Two years ago, I started
dealing with the half of our core homestead that's severely waterlogged.
My solution was simple --- build high raised beds that pull the root
zone out of the swamp. In two areas, this technique worked like a charm, but the lowest point
(our gully) was simply too damp. As you can see in the photo above, the
water table stays about five inches below the top of the beds in this
area, and crawdads moved in to build tunnels yet closer to the surface.

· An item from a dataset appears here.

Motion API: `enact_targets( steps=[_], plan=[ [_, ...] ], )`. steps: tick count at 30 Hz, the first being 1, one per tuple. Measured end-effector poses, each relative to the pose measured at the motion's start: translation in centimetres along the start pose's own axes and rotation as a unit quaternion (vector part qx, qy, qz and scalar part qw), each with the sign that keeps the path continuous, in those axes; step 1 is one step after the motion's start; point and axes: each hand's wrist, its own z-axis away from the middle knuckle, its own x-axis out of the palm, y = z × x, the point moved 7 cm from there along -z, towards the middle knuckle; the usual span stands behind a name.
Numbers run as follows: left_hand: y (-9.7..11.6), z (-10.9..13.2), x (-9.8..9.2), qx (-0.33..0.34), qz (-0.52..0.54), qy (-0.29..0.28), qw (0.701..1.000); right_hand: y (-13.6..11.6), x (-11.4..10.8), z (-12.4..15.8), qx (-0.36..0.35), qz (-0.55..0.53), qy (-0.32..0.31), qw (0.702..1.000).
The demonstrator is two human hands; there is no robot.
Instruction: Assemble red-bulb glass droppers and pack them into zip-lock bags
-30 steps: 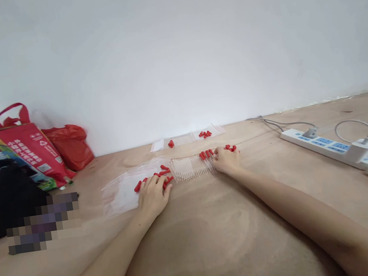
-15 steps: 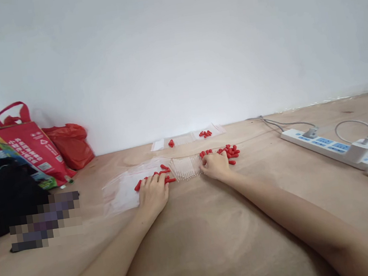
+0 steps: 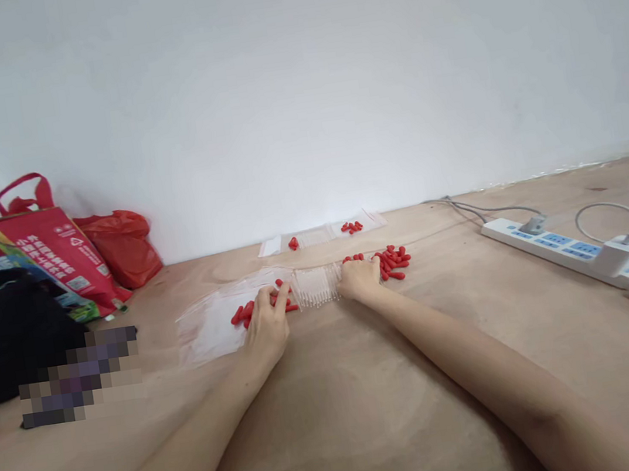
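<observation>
1. Clear plastic sits at the centre: a clear ribbed row of small plastic tubes (image 3: 315, 286) lies flat on the pale plywood tabletop (image 3: 346, 418). Its long axis runs left to right, across the line of sight.
2. The left hand (image 3: 269, 326) lies palm down at the row's left end, fingers stretched forward and loosely spread, fingertips touching that end. Whether thumb and forefinger pinch anything cannot be told.
3. The right hand (image 3: 359, 280) sits at the row's right end, knuckles up and fingers curled under. What they grip, if anything, is hidden.
4. The row therefore lies between the 2 hands, 1 at each end, and neither is nearer to it.
5. Loose red capsule-shaped pieces (image 3: 243, 313) lie beside the left fingertips, on a flat clear plastic bag (image 3: 205, 336).
6. A heap of red pieces (image 3: 394, 260) lies just right of the right hand, far nearer to it than to the left hand.
7. Farther back, near the white wall (image 3: 292, 75), a second clear plastic bag (image 3: 320, 235) holds a few more red pieces.
8. At the left edge stand a red printed shopping bag (image 3: 53, 249), a crumpled red plastic bag (image 3: 123, 247) and a black bag (image 3: 6, 333).
9. At the right lies a white power strip (image 3: 568, 250) with cables plugged in.
</observation>
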Motion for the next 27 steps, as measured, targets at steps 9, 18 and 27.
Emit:
enact_targets(
  steps=[9,18,27],
  plan=[
    [1.5,0.7,0.3,-0.062,0.259,-0.020,0.964,0.4,-1.0,0.7,-0.035,-0.014,0.046,0.998],
    [2.6,0.9,1.8,-0.131,0.460,-0.056,0.876,3.5,-1.3,6.5,-0.281,-0.191,0.109,0.934],
    [2.8,1.1,2.4,-0.102,0.423,-0.076,0.897,2.4,-1.1,8.8,-0.325,-0.178,0.099,0.923]
  ],
)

After two years of watching summer crops perish due to wet feet, I
decided to move on to plan B.
We don't have enough
sunny spots that we can waste any, so I decided to move all of the good
soil out of the gully beds and into one large terrace along the
south-facing bank of the gully. In the past, we've had good luck using fence posts and rotting wood from an old house we tore down to make terraces elsewhere,
so I replicated the methodology in this spot. The wood will eventually
rot away, but by then tree roots will be holding the soil in place.
There was just enough
soil in the gully beds above water level to fill the terrace. Actually,
there's still quite a bit of rich dirt left behind, but I'll have to
wait until the dry season to excavate it. Wet dirt is heavy! Then, once
that's done, I'll either plant the denuded gully area in cattails to
create a wetland or try to dig it deep enough to make a little pond.
In the meantime, my focus remained trained on the new terrace. I had a good length of woven, 10-year plastic leftover from summer experiments,
so I laid it along the side of the gully behind the new terrace to keep
this area weed-free. I suspect if I want the plastic to really repel
weeds for a decade, though, I'll need to block the sun somehow. Perhaps
creeping phlox (the local choice for this application) or thyme planted
in holes in the weed barrier will suffice?

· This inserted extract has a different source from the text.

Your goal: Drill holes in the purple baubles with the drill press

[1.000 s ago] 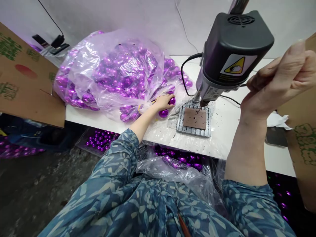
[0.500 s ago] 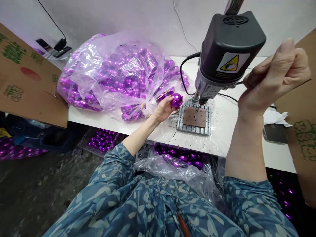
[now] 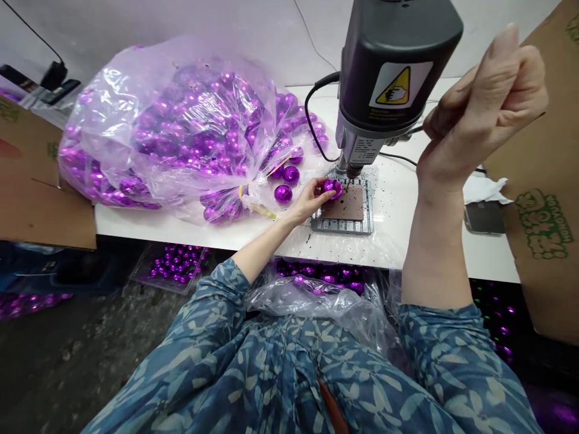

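Note:
My left hand [image 3: 313,199] pinches a shiny purple faceted ball [image 3: 333,188] by its side, over the left part of a brown board [image 3: 346,204] on the base of a bench drill press [image 3: 382,78]. Just right of the ball is the drill chuck [image 3: 353,171] with its bit pointing down. At the right, my right hand [image 3: 488,114] is raised and closed around the drill press's feed handle, of which only a thin dark rod [image 3: 415,130] shows. Two loose purple balls [image 3: 283,194] lie left of my left hand.
A big clear plastic bag [image 3: 176,132] full of purple balls fills the table's left side. Dark shavings are scattered around the drill base [image 3: 367,224]. A phone [image 3: 484,217] and white tissue [image 3: 486,188] lie at right, beside a cardboard box [image 3: 543,211]. Below the front edge, plastic sheeting [image 3: 316,301] holds more balls.
My left hand has carried the purple ball right, from beside the bag to over the board near the drill bit. My right hand stays closed on the handle. The camera view has shifted.

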Demonstrator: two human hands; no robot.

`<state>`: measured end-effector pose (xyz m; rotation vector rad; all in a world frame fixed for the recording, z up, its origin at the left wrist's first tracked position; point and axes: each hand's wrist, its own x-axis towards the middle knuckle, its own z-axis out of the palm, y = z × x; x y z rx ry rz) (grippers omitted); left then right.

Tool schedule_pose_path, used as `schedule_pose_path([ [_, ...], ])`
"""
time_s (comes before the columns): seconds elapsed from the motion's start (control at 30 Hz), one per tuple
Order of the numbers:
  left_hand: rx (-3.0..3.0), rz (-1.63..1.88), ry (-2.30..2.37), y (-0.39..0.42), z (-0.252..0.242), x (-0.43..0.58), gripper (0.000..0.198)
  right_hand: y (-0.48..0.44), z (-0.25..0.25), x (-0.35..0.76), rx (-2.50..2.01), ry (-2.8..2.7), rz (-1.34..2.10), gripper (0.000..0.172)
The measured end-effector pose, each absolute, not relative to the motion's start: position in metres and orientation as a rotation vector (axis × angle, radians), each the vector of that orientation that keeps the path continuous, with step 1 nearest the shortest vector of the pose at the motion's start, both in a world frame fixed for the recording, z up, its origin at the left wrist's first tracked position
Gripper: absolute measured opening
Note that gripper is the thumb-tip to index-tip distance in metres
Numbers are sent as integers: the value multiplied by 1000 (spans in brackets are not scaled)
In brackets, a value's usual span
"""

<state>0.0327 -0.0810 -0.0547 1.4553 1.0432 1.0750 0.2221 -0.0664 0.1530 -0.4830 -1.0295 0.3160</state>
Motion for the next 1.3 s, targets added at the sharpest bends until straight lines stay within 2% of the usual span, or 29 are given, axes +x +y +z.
schedule_pose_path([
  [0.27, 1513, 1006, 1022, -76, -47, 42, 58, -72, 154, 223, -484, -1073, 326, 66],
  [0.43, 1659, 972, 1057, -77, -48, 48, 62, -74, 156, 219, -512, -1077, 312, 71],
  [0.67, 2011, 1101, 1065, -86, -62, 56, 56, -77, 156, 221, -505, -1064, 335, 68],
  [1.3, 1811, 1118, 1011, -92, -70, 55, 66, -85, 156, 219, -538, -1045, 324, 58],
])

For now, though, the terrace is good enough as-is. So I set out three dwarf pear trees that I grafted this past spring,
watered them in with black-soldier-fly leachate, then kill mulched the
babies with cardboard and straw. Here's hoping the saplings get their
feet under them quickly and grow!
I just wonder if you could try the low-growing cranberries, even tho your wet ground is clayey, not peaty? You actually might be able to build up some kind of sandy-acidic soil, using pine needles (I know places in town where I could get about a SW-load, tho the sand is another story...) Blueberries like peaty soil, too, right?. Is mimosa OK? I think its roots are really deep...

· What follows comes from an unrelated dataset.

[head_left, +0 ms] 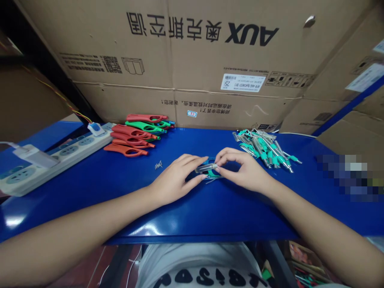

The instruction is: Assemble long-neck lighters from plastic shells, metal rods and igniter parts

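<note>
Both my hands meet over the middle of the blue table (pixel 210 208). My left hand (pixel 175 178) and my right hand (pixel 243 168) pinch a small clear and green part (pixel 208 170) between their fingertips, just above the table top. Under it lies something blue that I cannot make out. A pile of several green and metal parts (pixel 265 148) lies close behind my right hand. A heap of red and green plastic handles (pixel 136 134) lies to the far left of my left hand.
A white power strip (pixel 45 160) with a plugged adapter runs along the table's left edge. Large cardboard boxes (pixel 192 60) wall off the back. A tiny metal bit (pixel 158 164) lies near my left hand.
</note>
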Tool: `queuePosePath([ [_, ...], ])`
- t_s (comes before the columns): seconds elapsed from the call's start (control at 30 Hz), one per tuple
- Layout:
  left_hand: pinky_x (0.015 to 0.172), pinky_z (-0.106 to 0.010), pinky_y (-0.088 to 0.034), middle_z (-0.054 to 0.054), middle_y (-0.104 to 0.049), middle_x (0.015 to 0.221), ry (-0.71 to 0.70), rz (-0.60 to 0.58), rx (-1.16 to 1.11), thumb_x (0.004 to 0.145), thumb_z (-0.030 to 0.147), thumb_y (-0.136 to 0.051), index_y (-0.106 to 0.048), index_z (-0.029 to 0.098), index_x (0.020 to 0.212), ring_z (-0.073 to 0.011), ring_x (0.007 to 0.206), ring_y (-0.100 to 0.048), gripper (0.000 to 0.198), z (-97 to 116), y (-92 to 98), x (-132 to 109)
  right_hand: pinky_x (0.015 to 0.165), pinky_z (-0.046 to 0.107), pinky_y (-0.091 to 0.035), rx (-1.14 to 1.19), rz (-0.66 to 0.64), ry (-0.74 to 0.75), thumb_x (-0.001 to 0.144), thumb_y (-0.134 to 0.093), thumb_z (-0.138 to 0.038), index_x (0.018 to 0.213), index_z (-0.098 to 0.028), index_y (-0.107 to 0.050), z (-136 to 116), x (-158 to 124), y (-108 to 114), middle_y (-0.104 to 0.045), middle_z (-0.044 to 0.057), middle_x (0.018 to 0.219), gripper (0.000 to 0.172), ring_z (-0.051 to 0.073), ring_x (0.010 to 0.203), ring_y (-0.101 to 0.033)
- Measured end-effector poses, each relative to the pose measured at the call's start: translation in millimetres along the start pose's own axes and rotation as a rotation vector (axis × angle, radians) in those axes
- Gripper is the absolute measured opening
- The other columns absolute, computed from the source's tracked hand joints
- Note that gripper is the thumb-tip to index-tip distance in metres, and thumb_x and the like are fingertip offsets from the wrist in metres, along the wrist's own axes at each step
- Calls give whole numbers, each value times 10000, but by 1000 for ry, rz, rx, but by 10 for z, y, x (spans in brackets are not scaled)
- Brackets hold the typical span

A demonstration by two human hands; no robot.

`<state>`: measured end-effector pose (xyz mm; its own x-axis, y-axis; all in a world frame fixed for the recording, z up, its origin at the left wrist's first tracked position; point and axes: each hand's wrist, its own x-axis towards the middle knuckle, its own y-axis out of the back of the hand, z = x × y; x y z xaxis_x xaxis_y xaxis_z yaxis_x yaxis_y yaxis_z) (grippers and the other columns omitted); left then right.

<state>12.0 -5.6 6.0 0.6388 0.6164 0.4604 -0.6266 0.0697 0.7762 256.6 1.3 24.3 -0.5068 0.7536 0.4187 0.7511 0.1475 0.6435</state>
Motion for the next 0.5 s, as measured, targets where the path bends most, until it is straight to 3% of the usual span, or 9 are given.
queuePosePath([
  [0.13,903,-380,-495,-70,-736,1083,-23,-62,-1,1042,291,-497,-673,185,1164,-207,985,-636,239,-7,-2,-3,867,364,-478,-61,-107,102,931,-611,-227,901,-208,-638,-48,-34,-63,-667,69,993,45,188,929,-630],
  [0.27,874,-378,-476,-66,-724,1025,-27,-83,72,1042,307,-491,-679,187,1154,-211,952,-614,249,-2,4,-6,925,401,-393,-288,-196,224,982,-579,-299,987,-210,-639,7,-40,-5,-676,76,1041,108,208,996,-604],
  [0.5,874,-347,-479,-65,-715,1029,-48,-119,8,1039,269,-494,-681,165,1141,-198,933,-605,237,14,8,2,919,382,-372,-390,-239,284,1023,-523,-339,980,-204,-666,36,-32,36,-680,64,1019,201,199,959,-579],
])
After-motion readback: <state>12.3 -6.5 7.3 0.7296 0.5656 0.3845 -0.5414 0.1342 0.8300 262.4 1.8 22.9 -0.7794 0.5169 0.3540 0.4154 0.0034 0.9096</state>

Another idea is to have a food-bearing wetlands in those gullies, if you wanted to try to eat cat-tail roots, and top have more elderberries, since their blossoms attract bees...
If the 23 states suing the EPA over their Waters of the US (WOTUS) regs and the injunction is lifted, what you have done will have become illegal and you'll be subject to big fines. Big Brother is watching.
On a lighter note, I'm not familiar with the exact topography of your land: is there a nearby lower spot than this plot you're talking about, or is it a dead end kettle? Drain tiling would involve a little less digging and works remarkably well to lower the water table of a field.
If not, then what you're doing may be back breaking work, but clever and effective.
doc- while I'm not very familiar with the layout of the farm and certainly not an expert on environmental regulations, I think there are certain criteria Anna's terraforming would have to meet before the WOTUS rule affects her modifications.
The EPA's website says gullies and shallow subsurface water are specifically excluded from the WOTUS rule, so it seems like whether the rule makes the gully subject to the Clean Water Act would have to depend on whether it also qualifies as a wetland (before or after Anna's mods). If it does, the WOTUS rule says the wetland would have to be within 100' of a navigable waterway (probably the creek). Or, if the gully is within the 100 year flood plain, the cutoff distance from the navigable waterway jumps to 1500'.
Whether it meets the definition of a wetland when there's not surface water or year-round shallow subsurface water seems to hinge on what kind of plants grow there. Planting cattails would probably make it qualify.
At least, that's what I get from browsing the WOTUS rule text and the EPA's wetlands page. Hopefully Anna can get some clarification before getting too far!